Asked about her church’s ban on artificial birth control, Emily Kunkel inhales deeply and pauses.
“It’s hard because the church has had this stance for so many years, there’s so much tradition behind it,” she says. “But I think in certain circumstances condoms should be used.”
Kunkel, a 20-year-old sophomore at Ohio State University, is a cradle Roman Catholic and a graduate of church schools. She regularly attends Mass on campus and in general agrees with her church on birth control — it shouldn’t be widely practiced, she says. But some dilemmas, such as the spread of AIDS in Africa, call for a more “situational” approach, she says.
“It’s not really helping the whole AIDS epidemic if condoms aren’t used,” Kunkel says.
When Pope Benedict XVI touches down in the United States, he’ll see a church in which Kunkel’s ambivalence toward Catholic sexual ethics is widely shared, particularly among the youth.
Sixty-one percent of Catholics insist that individuals should have the final say on contraception; 75 percent say it’s possible to be a good Catholic while disobeying church teachings on the matter, according to recent surveys.
Forty years after Pope Paul VI issued “Humanae Vitae” and upheld the ban on artificial birth control, the encyclical continues to be a flashpoint in the church.
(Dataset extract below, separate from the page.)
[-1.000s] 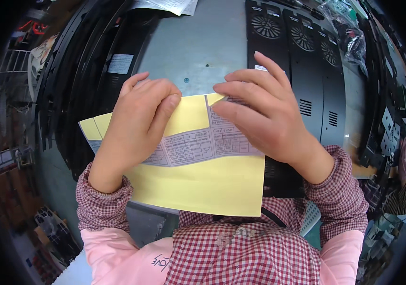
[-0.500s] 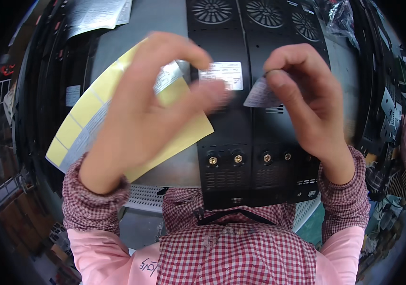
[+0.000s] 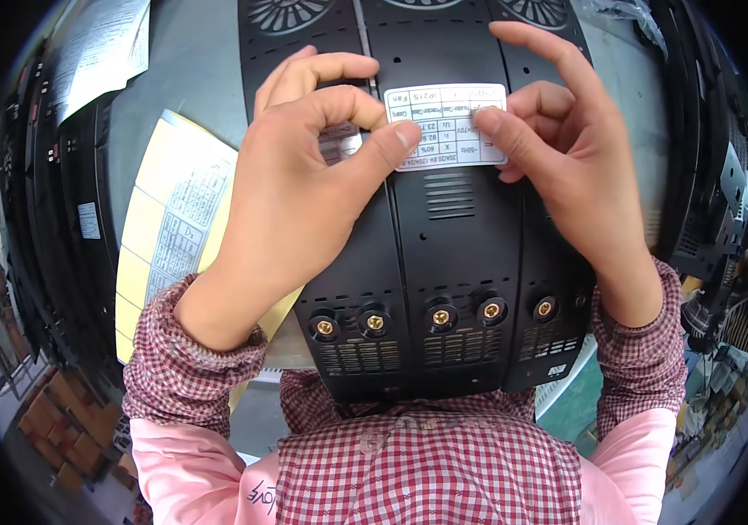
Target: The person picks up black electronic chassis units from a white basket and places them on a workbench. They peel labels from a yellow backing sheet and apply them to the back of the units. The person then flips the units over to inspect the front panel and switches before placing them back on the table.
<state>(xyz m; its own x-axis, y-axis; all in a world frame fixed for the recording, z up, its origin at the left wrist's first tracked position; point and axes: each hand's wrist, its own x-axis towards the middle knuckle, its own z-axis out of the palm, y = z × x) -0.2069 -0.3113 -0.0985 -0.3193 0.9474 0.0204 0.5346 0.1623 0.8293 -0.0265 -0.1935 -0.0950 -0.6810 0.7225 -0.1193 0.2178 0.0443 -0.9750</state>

Nearly all Catholics agree that Humanae Vitae’s effects are pervasive and enduring.
From there, opinions diverge.
Did Paul VI accurately predict the dangers of separating procreation and sex? Or did he crack open a culture of dissent that has since seeped into every corner of Catholic life?
“The document was exceedingly important in the development of American Catholicism,” said R. Scott Appleby, a historian at the University of Notre Dame. “It was the first time in the history of the modern church that a papal teaching had been openly defied in such a widespread fashion.”
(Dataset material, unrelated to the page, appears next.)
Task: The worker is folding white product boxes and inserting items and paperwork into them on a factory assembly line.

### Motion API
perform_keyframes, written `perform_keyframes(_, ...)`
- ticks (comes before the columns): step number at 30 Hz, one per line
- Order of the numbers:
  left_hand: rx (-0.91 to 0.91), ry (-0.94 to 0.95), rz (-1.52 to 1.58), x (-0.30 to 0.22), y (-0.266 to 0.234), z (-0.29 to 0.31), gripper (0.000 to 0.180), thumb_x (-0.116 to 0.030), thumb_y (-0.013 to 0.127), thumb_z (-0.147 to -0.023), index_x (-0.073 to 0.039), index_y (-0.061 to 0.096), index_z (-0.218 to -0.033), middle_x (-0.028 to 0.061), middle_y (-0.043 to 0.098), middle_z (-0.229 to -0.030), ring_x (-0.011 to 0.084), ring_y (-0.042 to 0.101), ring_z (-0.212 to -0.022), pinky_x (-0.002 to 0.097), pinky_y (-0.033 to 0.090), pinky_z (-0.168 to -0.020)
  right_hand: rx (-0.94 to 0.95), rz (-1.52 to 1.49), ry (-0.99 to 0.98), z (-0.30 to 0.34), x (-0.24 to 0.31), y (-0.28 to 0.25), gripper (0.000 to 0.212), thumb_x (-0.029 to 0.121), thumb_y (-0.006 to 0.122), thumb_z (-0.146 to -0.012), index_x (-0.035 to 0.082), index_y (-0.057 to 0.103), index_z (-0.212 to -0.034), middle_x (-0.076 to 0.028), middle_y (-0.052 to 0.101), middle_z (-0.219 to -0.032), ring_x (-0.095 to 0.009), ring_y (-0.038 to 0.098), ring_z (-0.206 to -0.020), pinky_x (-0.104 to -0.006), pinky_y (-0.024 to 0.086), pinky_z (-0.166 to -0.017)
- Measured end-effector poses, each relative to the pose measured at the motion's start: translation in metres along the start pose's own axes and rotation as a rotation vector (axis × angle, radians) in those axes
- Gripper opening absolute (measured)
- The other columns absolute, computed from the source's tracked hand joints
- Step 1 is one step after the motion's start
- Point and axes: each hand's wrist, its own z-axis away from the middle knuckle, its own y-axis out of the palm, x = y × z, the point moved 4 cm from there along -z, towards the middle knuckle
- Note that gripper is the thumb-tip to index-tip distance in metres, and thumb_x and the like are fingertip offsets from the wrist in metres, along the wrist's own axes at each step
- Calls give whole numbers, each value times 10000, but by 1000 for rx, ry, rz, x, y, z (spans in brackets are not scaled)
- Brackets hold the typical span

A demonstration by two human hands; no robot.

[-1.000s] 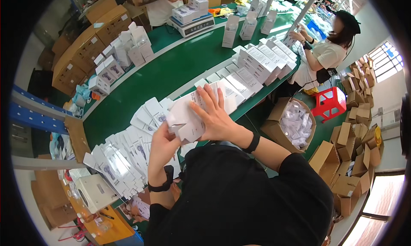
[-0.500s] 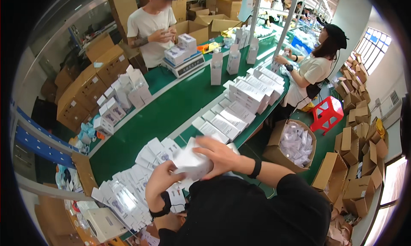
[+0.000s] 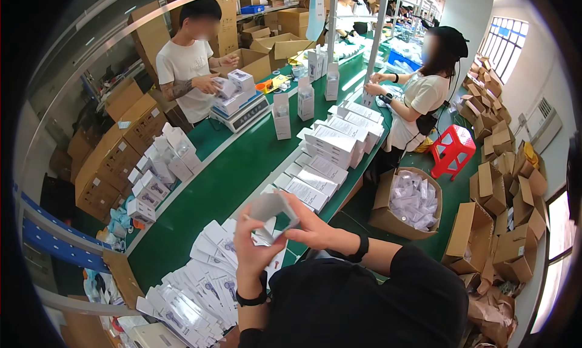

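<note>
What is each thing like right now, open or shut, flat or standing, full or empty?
Small white box: partly unfolded, held up in both hands.
Left hand: gripping the box from below.
Right hand: gripping the box's side.
Flat cartons: unfolded, piled on the green table.
Tall white boxes: shut, standing upright.
Brown box on the floor: open, full of white packets.
Red stool: upright, nobody on it.

The carton [image 3: 273, 210] held above the table is partly covered by the left hand [image 3: 257, 251] and right hand [image 3: 309, 224], so its lower flaps stay unseen. Print on the flat cartons [image 3: 206, 281] at lower left is too small to read. Boxes [image 3: 509, 227] at the right edge are cut off.
</note>
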Motion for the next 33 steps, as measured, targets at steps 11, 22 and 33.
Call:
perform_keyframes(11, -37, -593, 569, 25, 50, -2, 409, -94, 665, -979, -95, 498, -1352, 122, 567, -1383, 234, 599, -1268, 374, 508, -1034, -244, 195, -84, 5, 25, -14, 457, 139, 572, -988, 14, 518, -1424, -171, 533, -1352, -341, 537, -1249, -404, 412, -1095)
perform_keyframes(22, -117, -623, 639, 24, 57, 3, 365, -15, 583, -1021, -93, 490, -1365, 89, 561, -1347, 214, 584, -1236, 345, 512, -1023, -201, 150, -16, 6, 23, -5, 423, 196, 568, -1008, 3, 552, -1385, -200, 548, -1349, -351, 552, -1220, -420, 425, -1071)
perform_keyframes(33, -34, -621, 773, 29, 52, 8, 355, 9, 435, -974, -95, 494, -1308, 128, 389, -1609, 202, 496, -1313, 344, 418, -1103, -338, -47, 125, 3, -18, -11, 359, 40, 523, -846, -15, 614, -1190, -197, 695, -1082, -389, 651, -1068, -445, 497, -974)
At a recent conference marking Humanae Vitae’s 40th anniversary in Skokie, Ill., Cardinal Francis George of Chicago candidly addressed the encyclical’s tangled legacy.
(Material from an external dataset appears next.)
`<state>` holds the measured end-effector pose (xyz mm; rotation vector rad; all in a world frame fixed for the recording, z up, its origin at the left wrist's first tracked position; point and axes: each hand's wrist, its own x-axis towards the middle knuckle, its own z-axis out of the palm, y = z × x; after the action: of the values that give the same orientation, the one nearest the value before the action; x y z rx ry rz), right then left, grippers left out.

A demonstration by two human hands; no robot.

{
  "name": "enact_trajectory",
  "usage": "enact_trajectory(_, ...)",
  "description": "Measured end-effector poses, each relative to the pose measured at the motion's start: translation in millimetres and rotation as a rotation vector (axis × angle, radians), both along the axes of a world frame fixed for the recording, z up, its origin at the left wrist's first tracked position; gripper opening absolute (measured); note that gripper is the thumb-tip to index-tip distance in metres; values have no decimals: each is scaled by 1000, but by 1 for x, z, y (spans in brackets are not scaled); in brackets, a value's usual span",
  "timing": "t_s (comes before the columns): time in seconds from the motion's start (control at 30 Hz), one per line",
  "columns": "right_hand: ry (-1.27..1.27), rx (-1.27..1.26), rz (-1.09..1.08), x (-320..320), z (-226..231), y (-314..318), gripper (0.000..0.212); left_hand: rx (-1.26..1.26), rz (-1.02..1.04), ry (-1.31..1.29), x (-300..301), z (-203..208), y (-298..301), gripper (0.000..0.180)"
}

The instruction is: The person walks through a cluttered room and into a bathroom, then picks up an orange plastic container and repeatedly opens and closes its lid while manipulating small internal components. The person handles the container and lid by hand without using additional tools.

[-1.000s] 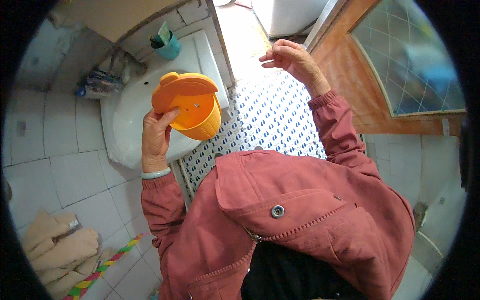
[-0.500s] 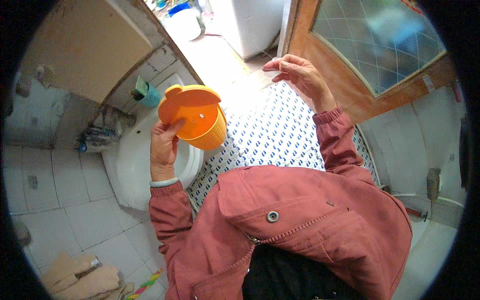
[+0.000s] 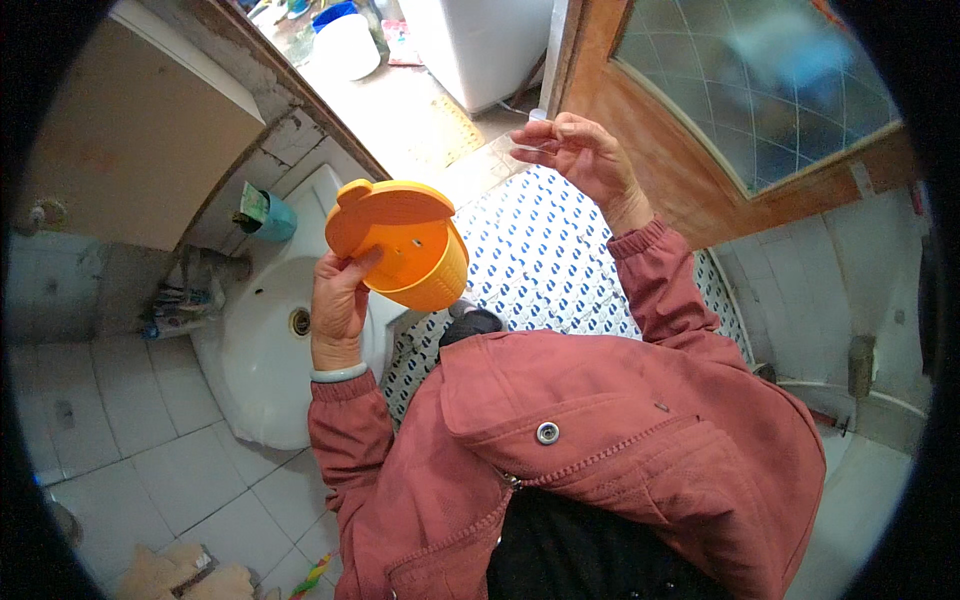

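An orange lidded bin (image 3: 425, 278) is in my left hand (image 3: 340, 308), tilted over the edge of the washbasin. The thumb presses inside its rim and the fingers lie behind. Its round orange lid (image 3: 390, 215) stands partly raised, and a small pale speck shows on the inside. My right hand (image 3: 590, 160) is lifted near the doorway, thumb and fingers bent toward each other. A small whitish, see-through bit (image 3: 538, 116) appears at its fingertips, too small to name.
The white washbasin (image 3: 255, 355) is at left, with a teal cup (image 3: 272, 218) on its ledge. A wooden door with glass (image 3: 700, 180) stands at right. A footprint-patterned mat (image 3: 545, 255) covers the floor. A white bucket (image 3: 347, 48) sits beyond the doorway.
The view has shifted, and more of the basin with its drain now shows. The bin sits slightly farther right and lower in view; my right hand sits a little farther left.
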<state>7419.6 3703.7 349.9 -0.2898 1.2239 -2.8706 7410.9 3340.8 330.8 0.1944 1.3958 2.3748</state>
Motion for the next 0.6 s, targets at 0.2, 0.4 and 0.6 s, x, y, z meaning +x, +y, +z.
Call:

“It was the occasion for a direct conflict between many people’s experience as they expressed it and the authority of the church,” said George,president of the U.S. Conference of Catholic Bishops. “We have then the beginning of the dissolution of the teaching authority of the church, with consequences we still live with.”
Among Humanae Vitae’s consequences, depending on whom you ask, are dwindling Mass attendance, a callousness toward sin, and polarized pews full of “liberals” and “conservatives.”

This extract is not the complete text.